Dissolved municipality in Tokushima prefecture, Japan

Ichiu (一宇村, Ichiu-son) was a village located in Mima District, Tokushima Prefecture, Japan.

As of 2003, the village had an estimated population of 1,414 and a density of 14.45 persons per km^{2}. The total area was 97.88 km^{2}.

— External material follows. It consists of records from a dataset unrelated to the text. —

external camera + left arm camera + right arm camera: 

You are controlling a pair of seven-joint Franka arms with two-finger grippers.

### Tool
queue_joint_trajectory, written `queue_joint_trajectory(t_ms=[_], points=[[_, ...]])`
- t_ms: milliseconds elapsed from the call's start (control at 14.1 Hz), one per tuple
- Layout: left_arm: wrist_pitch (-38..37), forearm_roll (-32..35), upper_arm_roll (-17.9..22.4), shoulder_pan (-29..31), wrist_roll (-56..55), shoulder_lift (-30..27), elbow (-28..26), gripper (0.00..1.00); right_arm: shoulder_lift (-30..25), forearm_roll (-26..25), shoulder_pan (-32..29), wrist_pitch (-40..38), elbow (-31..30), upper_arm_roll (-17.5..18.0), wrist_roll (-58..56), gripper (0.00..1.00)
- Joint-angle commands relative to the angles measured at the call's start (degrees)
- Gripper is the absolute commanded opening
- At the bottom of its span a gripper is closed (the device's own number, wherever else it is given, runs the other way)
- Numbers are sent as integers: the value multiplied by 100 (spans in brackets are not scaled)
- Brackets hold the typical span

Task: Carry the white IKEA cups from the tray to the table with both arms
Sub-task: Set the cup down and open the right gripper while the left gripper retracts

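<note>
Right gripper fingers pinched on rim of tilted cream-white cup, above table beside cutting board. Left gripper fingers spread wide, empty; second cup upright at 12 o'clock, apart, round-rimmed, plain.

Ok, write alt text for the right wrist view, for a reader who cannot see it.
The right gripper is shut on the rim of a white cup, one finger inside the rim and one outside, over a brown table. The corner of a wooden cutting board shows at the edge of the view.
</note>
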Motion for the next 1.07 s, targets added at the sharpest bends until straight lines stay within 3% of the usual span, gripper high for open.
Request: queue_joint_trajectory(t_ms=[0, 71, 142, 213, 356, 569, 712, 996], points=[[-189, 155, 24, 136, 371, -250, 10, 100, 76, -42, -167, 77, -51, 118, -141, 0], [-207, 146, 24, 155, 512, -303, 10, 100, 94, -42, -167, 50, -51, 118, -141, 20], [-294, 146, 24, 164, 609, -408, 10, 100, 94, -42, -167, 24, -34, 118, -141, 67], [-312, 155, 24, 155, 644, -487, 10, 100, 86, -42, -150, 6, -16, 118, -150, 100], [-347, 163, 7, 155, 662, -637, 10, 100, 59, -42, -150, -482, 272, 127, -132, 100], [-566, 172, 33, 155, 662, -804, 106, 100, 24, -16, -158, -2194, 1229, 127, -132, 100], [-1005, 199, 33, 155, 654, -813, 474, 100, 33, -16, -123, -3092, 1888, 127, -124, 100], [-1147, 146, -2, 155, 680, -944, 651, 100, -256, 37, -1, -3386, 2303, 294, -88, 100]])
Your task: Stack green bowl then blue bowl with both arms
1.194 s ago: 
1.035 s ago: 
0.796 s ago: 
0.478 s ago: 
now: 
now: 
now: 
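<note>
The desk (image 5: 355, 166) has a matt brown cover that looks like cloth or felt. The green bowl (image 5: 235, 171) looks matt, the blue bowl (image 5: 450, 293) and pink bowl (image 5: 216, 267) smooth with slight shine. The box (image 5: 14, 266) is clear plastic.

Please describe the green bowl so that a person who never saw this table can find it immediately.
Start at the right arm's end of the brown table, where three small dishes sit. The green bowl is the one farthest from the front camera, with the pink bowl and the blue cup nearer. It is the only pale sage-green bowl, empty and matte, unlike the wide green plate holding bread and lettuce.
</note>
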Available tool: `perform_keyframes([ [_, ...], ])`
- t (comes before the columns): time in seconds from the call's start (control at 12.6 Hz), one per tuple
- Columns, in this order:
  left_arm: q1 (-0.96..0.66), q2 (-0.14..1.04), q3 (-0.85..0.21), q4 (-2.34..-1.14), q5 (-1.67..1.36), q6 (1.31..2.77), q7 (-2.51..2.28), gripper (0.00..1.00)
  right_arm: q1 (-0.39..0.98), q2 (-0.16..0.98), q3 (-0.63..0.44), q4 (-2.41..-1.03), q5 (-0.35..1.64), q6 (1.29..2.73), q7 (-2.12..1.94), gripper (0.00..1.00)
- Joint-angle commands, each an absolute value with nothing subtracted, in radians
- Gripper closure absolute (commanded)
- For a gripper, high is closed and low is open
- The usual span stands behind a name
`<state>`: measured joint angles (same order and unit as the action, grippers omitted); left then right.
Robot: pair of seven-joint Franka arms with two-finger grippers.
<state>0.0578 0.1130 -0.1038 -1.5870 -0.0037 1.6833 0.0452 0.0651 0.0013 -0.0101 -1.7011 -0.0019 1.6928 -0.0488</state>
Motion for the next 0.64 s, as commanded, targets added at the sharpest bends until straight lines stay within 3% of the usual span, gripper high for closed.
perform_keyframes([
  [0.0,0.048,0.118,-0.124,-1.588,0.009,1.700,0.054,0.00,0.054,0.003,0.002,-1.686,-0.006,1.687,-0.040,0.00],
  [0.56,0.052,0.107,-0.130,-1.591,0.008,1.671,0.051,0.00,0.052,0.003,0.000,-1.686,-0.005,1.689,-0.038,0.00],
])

On March 1, 2005, Ichiu, along with the towns of Handa and Sadamitsu (all from Mima District), was merged to create the town of Tsurugi.

==Geography==
Ichiu is dominated by steep and relatively tall mountains. The town is situated on the upper part of the Sadamitsu River.

==Education==
Ichiu has one junior high school, and one elementary school, Komi Elementary. Due to lack of students, Ichiu Junior High School closed in spring 2010.

==Sightseeing==
- Ichiu is known as "The Land of Giant Trees," and is home to a number of large, old trees. "Akabane Taishi no Enoki" is the oldest hackberry tree in Japan at an estimated 800 years old; it has a circumference of 8.7 meters. Ichiu is also home to Shikoku's oldest horse chestnut and Japanese red pine.
- Dogama is a series of pools, rapids and waterfalls formed as the Sadamitsu river flows through a slot canyon. It is notable for the deep blue-green color of its water.
- Mount Tsurugi and the Iya Valley may be accessed via Route 438 through Ichiu.

==Transportation==
Japanese National Route 438 is the main road in Ichiu. Ichiu is served by local buses.